- Task details: Go through the data underneath and report how many lines hold the string "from", giving only the number.

- Listed entries:
--

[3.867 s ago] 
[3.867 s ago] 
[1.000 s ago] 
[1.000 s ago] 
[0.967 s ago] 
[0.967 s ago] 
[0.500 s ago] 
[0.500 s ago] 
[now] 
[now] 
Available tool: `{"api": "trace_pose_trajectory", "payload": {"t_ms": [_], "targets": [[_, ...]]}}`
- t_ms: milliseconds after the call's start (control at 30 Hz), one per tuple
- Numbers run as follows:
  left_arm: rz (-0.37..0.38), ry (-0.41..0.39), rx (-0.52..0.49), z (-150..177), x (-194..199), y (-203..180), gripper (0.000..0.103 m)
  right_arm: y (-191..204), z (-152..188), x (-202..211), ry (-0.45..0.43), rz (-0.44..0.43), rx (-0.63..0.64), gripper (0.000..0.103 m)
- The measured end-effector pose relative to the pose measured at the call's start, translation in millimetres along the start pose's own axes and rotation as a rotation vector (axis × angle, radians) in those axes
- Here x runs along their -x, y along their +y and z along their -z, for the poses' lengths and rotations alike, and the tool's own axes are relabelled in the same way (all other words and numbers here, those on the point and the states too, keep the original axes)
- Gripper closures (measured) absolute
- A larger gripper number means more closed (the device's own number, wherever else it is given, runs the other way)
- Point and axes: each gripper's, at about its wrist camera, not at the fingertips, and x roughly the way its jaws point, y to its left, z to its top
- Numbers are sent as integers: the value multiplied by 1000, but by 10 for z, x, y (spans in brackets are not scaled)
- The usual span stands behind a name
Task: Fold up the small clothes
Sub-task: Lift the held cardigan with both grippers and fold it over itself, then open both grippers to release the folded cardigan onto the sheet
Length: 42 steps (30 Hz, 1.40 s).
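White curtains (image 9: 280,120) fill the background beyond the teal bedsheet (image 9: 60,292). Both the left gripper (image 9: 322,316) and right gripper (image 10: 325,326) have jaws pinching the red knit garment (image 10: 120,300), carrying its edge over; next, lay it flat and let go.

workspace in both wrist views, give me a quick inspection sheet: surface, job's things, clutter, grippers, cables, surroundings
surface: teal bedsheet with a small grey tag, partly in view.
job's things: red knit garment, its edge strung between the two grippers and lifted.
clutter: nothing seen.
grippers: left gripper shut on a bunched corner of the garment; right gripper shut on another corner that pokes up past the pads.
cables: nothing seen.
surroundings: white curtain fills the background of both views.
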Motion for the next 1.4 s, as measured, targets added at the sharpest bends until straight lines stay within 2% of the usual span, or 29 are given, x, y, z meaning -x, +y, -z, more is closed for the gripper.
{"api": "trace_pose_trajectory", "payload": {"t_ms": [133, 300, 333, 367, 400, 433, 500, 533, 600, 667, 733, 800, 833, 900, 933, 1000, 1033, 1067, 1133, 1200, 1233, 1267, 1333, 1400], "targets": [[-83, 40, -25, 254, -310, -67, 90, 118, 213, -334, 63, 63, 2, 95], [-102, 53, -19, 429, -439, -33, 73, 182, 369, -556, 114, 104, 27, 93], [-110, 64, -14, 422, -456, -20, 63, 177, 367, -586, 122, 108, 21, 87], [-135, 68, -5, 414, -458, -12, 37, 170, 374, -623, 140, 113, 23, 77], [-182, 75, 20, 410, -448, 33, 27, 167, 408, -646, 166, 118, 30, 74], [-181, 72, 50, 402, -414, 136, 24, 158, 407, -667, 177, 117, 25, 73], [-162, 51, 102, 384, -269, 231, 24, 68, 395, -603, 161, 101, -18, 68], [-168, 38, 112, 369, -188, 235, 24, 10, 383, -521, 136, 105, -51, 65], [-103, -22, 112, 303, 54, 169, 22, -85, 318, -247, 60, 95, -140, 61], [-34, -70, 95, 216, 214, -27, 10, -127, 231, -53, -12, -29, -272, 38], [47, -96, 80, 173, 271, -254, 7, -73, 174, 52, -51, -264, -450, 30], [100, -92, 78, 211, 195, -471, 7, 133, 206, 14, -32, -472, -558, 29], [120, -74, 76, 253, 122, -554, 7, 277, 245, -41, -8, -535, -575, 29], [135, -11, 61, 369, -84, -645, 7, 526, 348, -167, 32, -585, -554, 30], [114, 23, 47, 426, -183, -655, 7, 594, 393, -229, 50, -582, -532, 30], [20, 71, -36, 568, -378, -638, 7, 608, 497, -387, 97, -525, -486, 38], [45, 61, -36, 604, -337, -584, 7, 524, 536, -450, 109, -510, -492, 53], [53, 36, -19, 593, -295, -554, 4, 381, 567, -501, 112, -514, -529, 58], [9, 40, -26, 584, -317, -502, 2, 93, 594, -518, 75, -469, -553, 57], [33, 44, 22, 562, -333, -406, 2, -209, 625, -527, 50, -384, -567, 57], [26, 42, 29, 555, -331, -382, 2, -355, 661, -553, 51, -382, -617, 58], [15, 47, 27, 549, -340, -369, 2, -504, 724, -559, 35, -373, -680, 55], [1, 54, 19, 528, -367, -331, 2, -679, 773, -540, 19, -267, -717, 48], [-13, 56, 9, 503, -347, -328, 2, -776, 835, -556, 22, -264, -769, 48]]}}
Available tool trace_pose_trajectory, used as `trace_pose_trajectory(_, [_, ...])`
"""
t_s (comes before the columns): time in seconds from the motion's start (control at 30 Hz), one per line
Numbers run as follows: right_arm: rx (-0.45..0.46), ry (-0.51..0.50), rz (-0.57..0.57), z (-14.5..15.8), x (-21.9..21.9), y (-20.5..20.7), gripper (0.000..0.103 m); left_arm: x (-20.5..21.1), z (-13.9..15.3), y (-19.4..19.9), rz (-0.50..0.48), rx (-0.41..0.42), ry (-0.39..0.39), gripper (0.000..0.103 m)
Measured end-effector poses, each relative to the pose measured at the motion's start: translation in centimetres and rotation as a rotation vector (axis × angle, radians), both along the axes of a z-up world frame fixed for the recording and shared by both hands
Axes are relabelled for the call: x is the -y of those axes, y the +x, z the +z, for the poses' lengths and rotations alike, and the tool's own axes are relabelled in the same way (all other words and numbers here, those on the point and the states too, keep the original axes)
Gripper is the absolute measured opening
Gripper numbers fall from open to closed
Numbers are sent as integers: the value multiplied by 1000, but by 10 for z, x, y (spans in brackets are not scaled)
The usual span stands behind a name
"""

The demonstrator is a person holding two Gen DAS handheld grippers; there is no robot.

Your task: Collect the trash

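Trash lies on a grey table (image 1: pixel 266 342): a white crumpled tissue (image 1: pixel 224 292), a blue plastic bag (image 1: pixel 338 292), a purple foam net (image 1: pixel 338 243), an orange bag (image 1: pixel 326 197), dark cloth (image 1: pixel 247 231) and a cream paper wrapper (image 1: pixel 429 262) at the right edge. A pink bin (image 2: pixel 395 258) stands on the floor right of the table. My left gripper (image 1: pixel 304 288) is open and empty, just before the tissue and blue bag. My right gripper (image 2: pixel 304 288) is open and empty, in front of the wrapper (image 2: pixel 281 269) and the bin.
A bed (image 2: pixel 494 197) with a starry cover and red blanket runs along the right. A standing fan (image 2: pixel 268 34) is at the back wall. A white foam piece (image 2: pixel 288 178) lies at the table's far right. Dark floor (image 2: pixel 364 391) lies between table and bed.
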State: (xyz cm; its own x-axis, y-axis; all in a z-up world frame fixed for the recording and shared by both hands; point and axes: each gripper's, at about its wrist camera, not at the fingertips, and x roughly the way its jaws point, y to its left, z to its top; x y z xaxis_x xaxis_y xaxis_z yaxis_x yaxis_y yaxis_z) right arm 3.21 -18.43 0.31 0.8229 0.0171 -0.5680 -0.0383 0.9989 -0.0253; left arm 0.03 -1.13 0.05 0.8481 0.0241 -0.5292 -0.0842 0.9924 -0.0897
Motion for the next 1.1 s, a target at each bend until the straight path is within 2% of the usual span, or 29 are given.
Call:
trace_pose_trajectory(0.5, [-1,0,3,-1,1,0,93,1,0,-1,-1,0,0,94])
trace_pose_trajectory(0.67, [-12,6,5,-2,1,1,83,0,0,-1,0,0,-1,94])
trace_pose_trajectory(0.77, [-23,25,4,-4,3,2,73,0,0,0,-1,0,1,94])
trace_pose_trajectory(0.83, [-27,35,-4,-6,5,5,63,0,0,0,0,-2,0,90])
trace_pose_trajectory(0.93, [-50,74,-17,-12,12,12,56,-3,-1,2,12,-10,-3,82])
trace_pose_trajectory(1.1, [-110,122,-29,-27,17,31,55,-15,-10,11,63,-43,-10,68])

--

- Solution below: 2